Posted in Books, Mountains, Running, Statistics, Travel, University life with tags , , , , , , , , , , , , , , , , , on October 2, 2020 by xi'an

Two weeks ago, my friend [see here when climbing Pic du Midi d’Ossau in 2005!] and coauthor Éric Moulines gave a very interesting on-line talk entitled MCMC, Variational Inference, Invertible Flows… Bridging the gap?, which was merging MCMC, variational autoencoders, and variational inference. I paid close attention as I plan to teach an advanced course on acronyms next semester in Warwick. (By acronyms, I mean ABC+GAN+VAE!)

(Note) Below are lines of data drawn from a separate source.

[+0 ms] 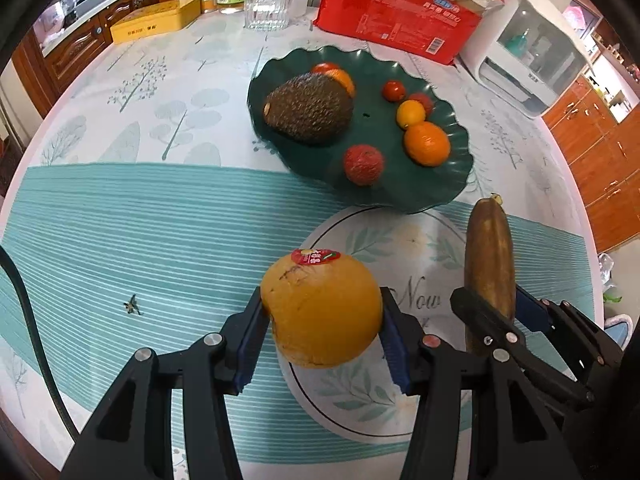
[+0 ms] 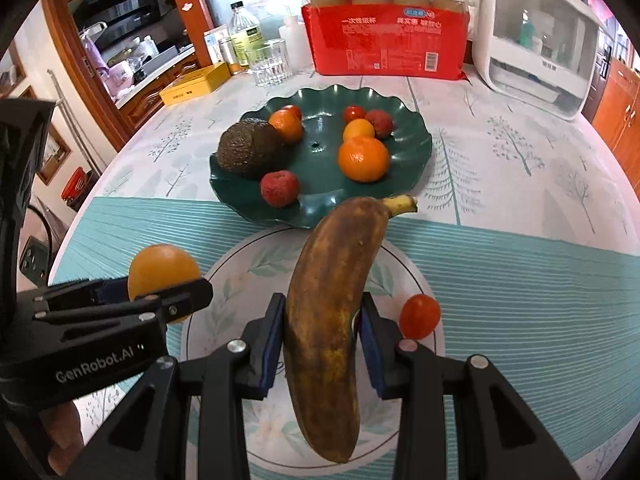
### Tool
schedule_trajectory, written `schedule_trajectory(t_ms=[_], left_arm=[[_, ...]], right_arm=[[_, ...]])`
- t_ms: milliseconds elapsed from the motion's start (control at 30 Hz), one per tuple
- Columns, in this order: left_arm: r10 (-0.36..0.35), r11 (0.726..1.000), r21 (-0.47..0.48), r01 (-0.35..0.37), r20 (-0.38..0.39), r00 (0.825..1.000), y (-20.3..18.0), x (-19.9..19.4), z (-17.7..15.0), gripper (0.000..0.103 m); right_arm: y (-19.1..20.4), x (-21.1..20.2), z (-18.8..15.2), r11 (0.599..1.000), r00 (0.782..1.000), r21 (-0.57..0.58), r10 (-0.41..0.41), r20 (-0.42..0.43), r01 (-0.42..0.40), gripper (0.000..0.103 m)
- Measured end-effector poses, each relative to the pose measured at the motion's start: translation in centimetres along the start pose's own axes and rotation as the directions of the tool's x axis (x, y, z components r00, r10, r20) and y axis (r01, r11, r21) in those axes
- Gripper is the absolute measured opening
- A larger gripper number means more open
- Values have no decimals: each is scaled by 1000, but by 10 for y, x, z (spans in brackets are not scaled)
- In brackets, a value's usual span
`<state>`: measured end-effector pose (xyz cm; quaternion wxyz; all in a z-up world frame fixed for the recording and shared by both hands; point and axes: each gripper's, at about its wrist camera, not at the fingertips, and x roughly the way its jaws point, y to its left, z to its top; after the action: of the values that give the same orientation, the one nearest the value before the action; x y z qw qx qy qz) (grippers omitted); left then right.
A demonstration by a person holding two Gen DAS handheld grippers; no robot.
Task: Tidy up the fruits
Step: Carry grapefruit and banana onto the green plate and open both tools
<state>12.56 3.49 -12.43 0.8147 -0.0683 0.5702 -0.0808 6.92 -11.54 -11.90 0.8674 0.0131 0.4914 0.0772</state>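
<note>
Fruits are split between two plates right now, and both grippers are loaded. Left gripper [image 1: 324,332] has its blue pads pinching a big orange [image 1: 322,310], sticker up, held over the left rim of the white leaf-print plate [image 1: 432,248]. Right gripper [image 2: 320,344] is clamped on a browned banana [image 2: 332,300] at mid-length, stem pointing to 1 o'clock toward the green scalloped plate [image 2: 320,152].

On that green plate — at 12 o'clock from both grippers — sit an avocado [image 2: 248,152], a mandarin [image 2: 363,159], a smaller orange fruit [image 2: 286,125], a yellow-orange one [image 2: 359,129], two lychees [image 2: 279,189] and a couple of cherry tomatoes [image 2: 354,112]. One more cherry tomato [image 2: 419,316] rests on the white plate, just beside the right gripper's outer finger at 3 o'clock.

Now the risks, judging from here. That banana looks soft and overripe — squeeze harder and it could bruise or split, and it may swivel in the pads since only its middle is held. The orange is round and gripped near its widest part; a tilt could let it roll out. The two grippers ride close together, so a careless swing could knock them into each other. And the green plate is crowded: set either fruit down clumsily and the lychees or tomatoes could roll off its low rim onto the tablecloth [image 1: 140,220].
</note>
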Motion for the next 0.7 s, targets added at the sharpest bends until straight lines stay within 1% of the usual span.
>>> schedule_trajectory(t_ms=[100,267,333,567,700], left_arm=[[-13,1000,6,13,3,1000,-3,-11,6,51],[-41,999,33,41,24,999,-13,-34,29,51],[-57,997,56,55,33,998,-19,-47,44,51],[-53,990,136,40,93,994,-37,-82,109,51],[-18,983,184,-7,133,991,-46,-89,148,51]], right_arm=[[-1,-9,7,1000,1000,-8,22,0,-22,36],[-7,-35,35,998,997,-23,56,46,-55,36],[-9,-44,49,997,996,-33,69,61,-67,36],[-15,-61,110,994,990,-88,69,123,-58,36],[-17,-55,138,993,988,-106,62,140,-47,36]])
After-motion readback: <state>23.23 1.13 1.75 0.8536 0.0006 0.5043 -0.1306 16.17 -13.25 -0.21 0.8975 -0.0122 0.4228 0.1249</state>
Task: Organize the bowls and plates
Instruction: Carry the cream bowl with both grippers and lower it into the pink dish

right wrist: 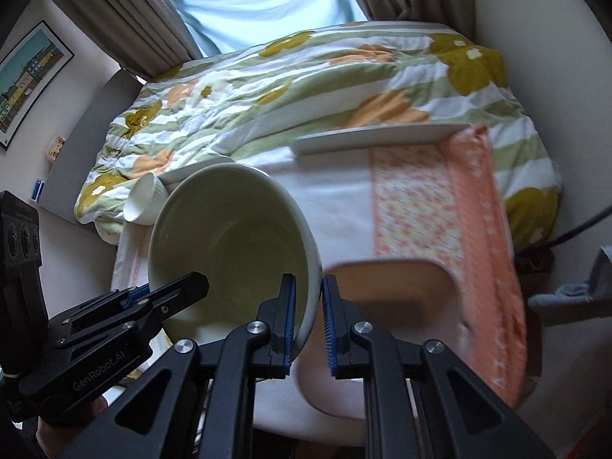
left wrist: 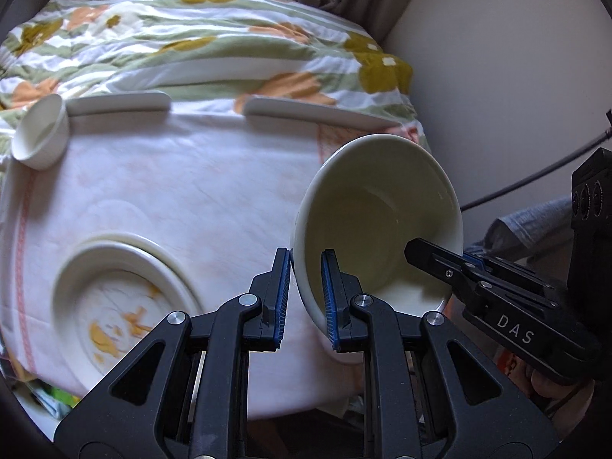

The notion in this work is that variational autoencoders are based on over-simple mean-field variational distributions, that usually produce a poor approximation of the target distribution. Éric and his coauthors propose to introduce a Metropolis step in the VAE. This leads to a more general notion of Markov transitions and a global balance condition. Hamiltonian Monte Carlo can be used as well and it improves the latent distribution approximation, namely the encoder, which is surprising to me. The steps of the Markov kernel produce a manageable transform of the initial mean field approximation, a random version of the original VAE. Manageable provided not too many MCMC steps are implemented. (Now, the flow of slides was much too fast for me to get a proper understanding of the implementation of the method, of the degree of its calibration, and of the computing cost. I need to read the associated papers.)

Once the talk was over, I went back to changing tires and tubes, as two bikes of mine had flat tires, the latest being a spectacular explosion (!) that seemingly went through the tire (although I believe the opposite happened, namely the tire got slashed and induced the tube to blow out very quickly). Blame the numerous bits of broken glass over bike paths.

## transport Monte Carlo

Posted in Books, pictures, Statistics, Travel with tags , , , , , , , , , , , , , , , on August 31, 2020 by xi'an

Read this recent arXival by Leo Duan (from UF in Gainesville) on transport approaches to approximate Bayesian computation, in connection with normalising flows. The author points out a “lack of flexibility in a large class of normalizing flows”  to bring forward his own proposal.

“…we assume the reference (a multivariate uniform distribution) can be written as a mixture of many one-to-one transforms from the posterior”

The transportation problem is turned into defining a joint distribution on (β,θ) such that θ is marginally distributed from the posterior and β is one of an infinite collection of transforms of θ. Which sounds quite different from normalizing flows, to be sure. Reverting the order, if one manages to simulate β from its marginal the resulting θ is one of the transforms. Chosen to be a location-scale modification of β, s⊗β+m. The weights when going from θ to β are logistic transforms with Dirichlet distributed scales. All with parameters to be optimised by minimising the Kullback-Leibler distance between the reference measure on β and its inverse mixture approximation, and resorting to gradient descent. (This may sound a wee bit overwhelming as an approximation strategy and I actually had to make a large cup of strong macha to get over it, but this may be due to the heat wave occurring at the same time!) Drawing θ from this approximation is custom-made straightforward and an MCMC correction can even be added, resulting in an independent Metropolis-Hastings version since the acceptance ratio remains computable. Although this may defeat the whole purpose of the exercise by stalling the chain if the approximation is poor (hence suggesting this last step being used instead as a control.)

The paper also contains a theoretical section that studies the approximation error, going to zero as the number of terms in the mixture, K, goes to infinity. Including a Monte Carlo error in log(n)/n (and incidentally quoting a result from my former HoD at Paris 6, Paul Deheuvels). Numerical experiments show domination or equivalence with some other solutions, e.g. being much faster than HMC, the remaining \$1000 question being of course the on-line evaluation of the quality of the approximation.